Maître King a encore frappé ! Avec L’outsider, paru en France début 2019, il renoue avec le genre qu’il affectionne, l’horreur dans la vie quotidienne de citoyens lambda. Ses inconditionnels, et ils sont nombreux, seront heureux de retrouver la délicieuse et originale Holly Gibney, un des personnages principaux de la trilogie centrée autour de Bill Hodges, policier à la retraite, et composée de M. Mercedes, Carnets noirs et Fin de ronde.
Il est impossible de résumer une carrière aussi longue, une œuvre aussi foisonnante – plus de cinquante romans et environ deux-cents nouvelles. Peut-être faut-il commencer par…
Une jeunesse difficile
Il était une fois, en 1945 exactement, un couple qui pensait ne pas pouvoir avoir d’enfants. Donald et Ruth adoptent alors un nouveau-né, David. Mais surprise, deux ans plus tard, le 21 septembre 1947 leur naît un fils qu’ils prénomment Stephen. Un conte de fée direz-vous ? Pas vraiment, non. Car en 1947, Donald, coureur de jupons impénitent, quitte tout ce petit monde pour ne plus jamais revenir. Ruth se retrouve seule à élever ses deux garçons, dans des conditions financières très précaires. Est-ce de sa petite enfance que Stephen a gardé une image du père poltron et de la mère courage ? Qui sait…

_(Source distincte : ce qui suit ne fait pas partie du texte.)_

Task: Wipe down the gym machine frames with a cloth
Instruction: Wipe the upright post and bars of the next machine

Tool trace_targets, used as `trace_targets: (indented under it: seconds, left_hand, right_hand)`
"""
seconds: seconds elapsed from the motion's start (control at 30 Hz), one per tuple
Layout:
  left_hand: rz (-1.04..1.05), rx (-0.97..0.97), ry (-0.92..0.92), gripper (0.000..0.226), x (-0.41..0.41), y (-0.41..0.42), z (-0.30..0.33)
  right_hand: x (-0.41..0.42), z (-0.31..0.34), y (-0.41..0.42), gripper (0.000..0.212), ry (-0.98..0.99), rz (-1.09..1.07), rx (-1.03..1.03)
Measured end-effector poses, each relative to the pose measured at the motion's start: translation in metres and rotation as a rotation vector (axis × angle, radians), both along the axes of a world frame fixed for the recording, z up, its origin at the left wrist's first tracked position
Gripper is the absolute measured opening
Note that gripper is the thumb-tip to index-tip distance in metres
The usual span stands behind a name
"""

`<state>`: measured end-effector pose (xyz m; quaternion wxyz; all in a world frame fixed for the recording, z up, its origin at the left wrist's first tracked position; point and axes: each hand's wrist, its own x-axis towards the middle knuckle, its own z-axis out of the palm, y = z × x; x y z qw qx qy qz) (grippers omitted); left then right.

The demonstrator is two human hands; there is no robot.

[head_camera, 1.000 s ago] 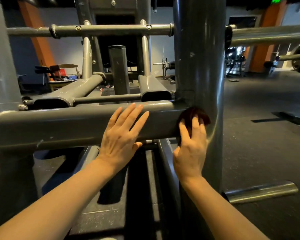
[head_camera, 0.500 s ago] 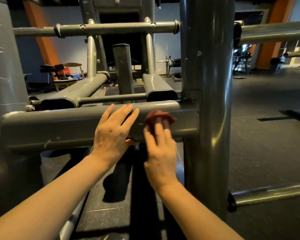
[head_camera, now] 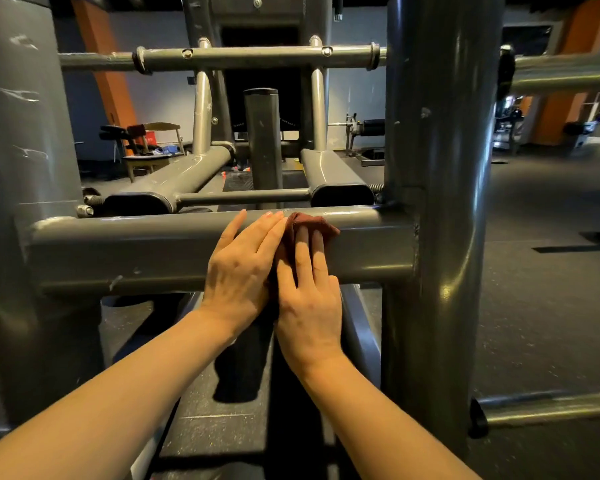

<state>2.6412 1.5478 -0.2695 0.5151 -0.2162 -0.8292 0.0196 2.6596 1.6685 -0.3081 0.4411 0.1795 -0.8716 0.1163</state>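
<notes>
Right hand, fingers straight, presses red cloth on horizontal frame bar; cloth has slid left from upright post, now touching flat-fingered left hand. Right stretch likely wiped.

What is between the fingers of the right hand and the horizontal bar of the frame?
The head view shows the reddish-brown cloth between the right hand and horizontal bar.
</notes>
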Motion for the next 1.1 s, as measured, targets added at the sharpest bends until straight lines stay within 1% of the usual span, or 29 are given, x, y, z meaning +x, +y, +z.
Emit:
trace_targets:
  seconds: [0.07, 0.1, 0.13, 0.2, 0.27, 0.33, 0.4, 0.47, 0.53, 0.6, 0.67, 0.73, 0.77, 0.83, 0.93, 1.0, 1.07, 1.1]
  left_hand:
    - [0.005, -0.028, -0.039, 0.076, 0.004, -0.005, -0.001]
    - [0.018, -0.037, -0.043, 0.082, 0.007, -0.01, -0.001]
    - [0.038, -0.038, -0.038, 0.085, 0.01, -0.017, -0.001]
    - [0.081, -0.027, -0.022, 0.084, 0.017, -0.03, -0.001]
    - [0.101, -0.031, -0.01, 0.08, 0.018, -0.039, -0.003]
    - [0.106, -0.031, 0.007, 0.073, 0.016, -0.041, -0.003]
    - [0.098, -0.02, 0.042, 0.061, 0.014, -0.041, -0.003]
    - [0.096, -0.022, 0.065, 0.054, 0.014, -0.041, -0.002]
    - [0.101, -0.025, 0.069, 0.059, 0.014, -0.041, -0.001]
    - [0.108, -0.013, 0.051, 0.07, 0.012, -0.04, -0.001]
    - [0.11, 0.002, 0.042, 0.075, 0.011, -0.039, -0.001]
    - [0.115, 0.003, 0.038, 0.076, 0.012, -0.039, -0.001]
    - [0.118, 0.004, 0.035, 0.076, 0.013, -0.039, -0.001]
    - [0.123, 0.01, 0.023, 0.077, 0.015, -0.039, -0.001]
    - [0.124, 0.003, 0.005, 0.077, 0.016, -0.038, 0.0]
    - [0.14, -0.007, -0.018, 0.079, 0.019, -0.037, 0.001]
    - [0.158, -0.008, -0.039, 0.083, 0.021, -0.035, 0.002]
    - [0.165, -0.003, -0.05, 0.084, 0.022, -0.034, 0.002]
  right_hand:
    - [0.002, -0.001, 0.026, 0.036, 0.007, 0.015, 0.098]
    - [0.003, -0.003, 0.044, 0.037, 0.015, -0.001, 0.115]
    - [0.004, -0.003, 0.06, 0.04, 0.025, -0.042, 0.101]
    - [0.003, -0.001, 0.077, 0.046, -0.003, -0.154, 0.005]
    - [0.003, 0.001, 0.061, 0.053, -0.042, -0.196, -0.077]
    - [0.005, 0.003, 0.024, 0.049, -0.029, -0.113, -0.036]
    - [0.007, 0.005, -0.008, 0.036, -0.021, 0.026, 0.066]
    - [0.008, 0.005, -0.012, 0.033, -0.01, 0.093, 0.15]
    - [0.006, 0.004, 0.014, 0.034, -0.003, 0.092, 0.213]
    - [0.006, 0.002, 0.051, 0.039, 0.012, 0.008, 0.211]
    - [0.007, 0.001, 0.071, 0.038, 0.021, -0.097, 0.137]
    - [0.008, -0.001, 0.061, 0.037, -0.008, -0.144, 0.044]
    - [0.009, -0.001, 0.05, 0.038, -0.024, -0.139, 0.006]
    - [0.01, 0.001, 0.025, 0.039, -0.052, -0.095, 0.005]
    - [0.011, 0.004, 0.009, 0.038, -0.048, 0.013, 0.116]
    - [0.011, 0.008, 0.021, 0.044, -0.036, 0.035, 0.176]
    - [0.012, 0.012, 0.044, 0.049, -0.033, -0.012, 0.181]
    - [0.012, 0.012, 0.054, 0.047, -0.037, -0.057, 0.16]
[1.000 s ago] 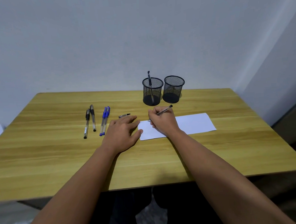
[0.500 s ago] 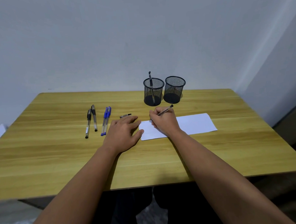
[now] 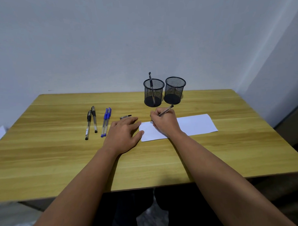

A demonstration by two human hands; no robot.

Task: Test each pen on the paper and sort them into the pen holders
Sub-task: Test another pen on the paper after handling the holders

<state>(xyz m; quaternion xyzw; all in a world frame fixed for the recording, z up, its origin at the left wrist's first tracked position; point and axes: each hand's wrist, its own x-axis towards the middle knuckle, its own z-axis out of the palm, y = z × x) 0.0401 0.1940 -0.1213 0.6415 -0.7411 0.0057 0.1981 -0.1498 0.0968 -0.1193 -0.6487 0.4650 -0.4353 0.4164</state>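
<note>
Your right hand (image 3: 165, 122) pinches a pen (image 3: 166, 110) with its tip on the paper (image 3: 194, 124); your left hand (image 3: 123, 134) lies flat and spread at the paper's left edge.
Four pens (image 3: 98, 122) and a cap (image 3: 125, 117) lie to the left on the table (image 3: 62, 158). One pen stands in the left holder (image 3: 153, 93); the right holder (image 3: 174, 90) is just beside it.

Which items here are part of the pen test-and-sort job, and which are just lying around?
Job:
- pen in the right hand, tip on the paper
- left hand, flat by the paper's edge
- two black pens, two blue pens, pen cap
- left holder with one pen, right holder

Lying about:
- white object at the left edge, unclear what
</note>
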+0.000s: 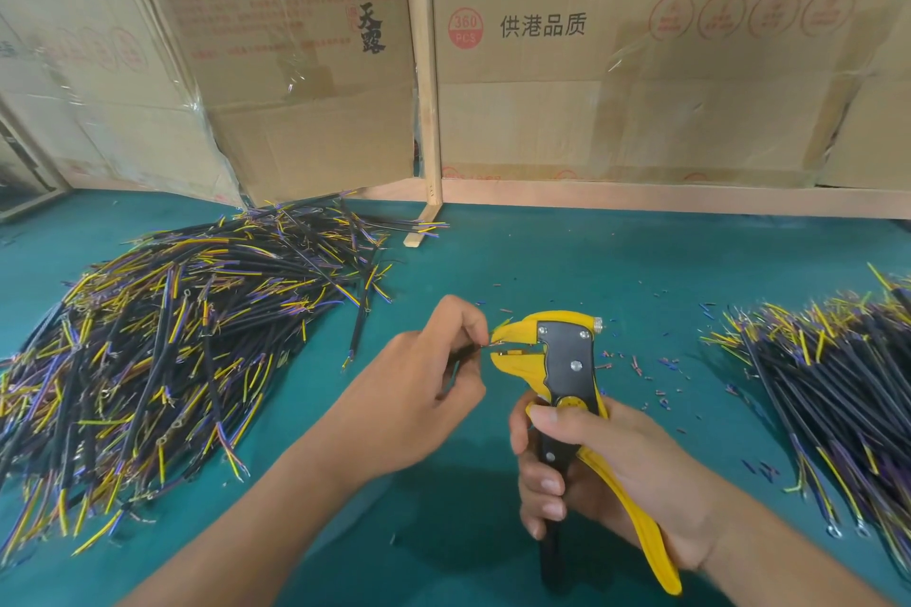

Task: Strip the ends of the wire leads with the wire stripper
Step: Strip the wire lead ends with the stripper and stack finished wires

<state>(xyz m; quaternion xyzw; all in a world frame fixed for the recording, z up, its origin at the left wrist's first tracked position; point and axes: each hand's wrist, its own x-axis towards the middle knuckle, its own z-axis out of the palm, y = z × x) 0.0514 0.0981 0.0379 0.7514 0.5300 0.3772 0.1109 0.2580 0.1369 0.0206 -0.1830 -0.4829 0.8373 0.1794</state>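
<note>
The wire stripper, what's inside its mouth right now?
A thin wire end, fed in by the left hand, enters the wire stripper. Its tip is hidden in the yellow mouth.

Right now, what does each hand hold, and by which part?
Right hand grips the stripper by its handles. Left hand pinches a wire lead near its end, at the jaws.

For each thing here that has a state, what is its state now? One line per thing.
left hand: pinches a wire lead, its tip at the stripper's mouth.
right hand: grips the handles.
wire stripper: upright, mouth pointing left.
wire lead: mostly hidden by fingers.
left pile of leads: loose heap.
right pile of leads: loose heap.
insulation bits: scattered on the mat.
</note>
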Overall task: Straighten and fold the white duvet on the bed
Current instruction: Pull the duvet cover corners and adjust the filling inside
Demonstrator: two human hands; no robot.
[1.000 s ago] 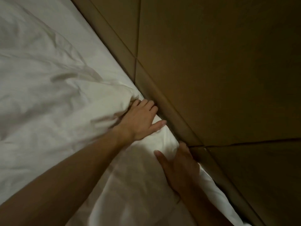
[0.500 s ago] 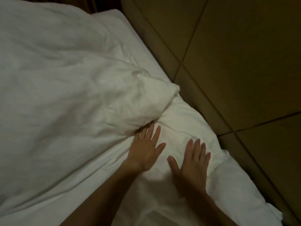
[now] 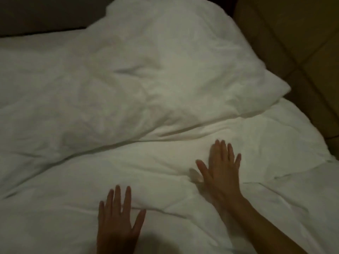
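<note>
Pressing flat, the left hand (image 3: pixel 117 219) and right hand (image 3: pixel 221 167) lay open-fingered on the white duvet (image 3: pixel 128 92) near the bed's near edge. Its bunched fold rose beyond both hands, its edge running left to right, nearer the right hand.

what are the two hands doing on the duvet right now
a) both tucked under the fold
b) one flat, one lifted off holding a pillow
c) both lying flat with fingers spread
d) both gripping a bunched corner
c: the left hand and the right hand both rest palm down with straight, spread fingers on the lower layer of the white duvet, below its folded-over edge.
</note>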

« Une carrière longue, une œuvre foisonnante :
plus de cinquante romans et
environ deux-cents nouvelles »
Sa mère lui offre sa première machine à écrire pour Noël en 1958, il a onze ans. Le jeune Stephen poursuit sa scolarité bon an, mal an, il est plutôt bon élève mais n’est pas très sociable. Pas vraiment sportif non plus du fait de ses problèmes de poids. Pendant la dernière année de son école secondaire, en 1966, Stephen King écrit sa première version de Rage, qu’il laisse inachevée.
Des débuts peu encourageants
Après ses études secondaires, il étudie la littérature à l’université du Maine d’Orono de 1966 à 1970. Pendant sa première année, il écrit Marche ou crève, premier roman complet qu’il présente à un concours organisé par Random House. Le roman est rejeté, à son grand désespoir. Il écrira ensuite quelques nouvelles qui lui rapporteront une poignée de dollars. C’est en 1969 qu’il rencontre Tabitha, elle aussi étudiante en lettres, à la bibliothèque du campus. C’est le coup de foudre, ils ne se quitteront plus.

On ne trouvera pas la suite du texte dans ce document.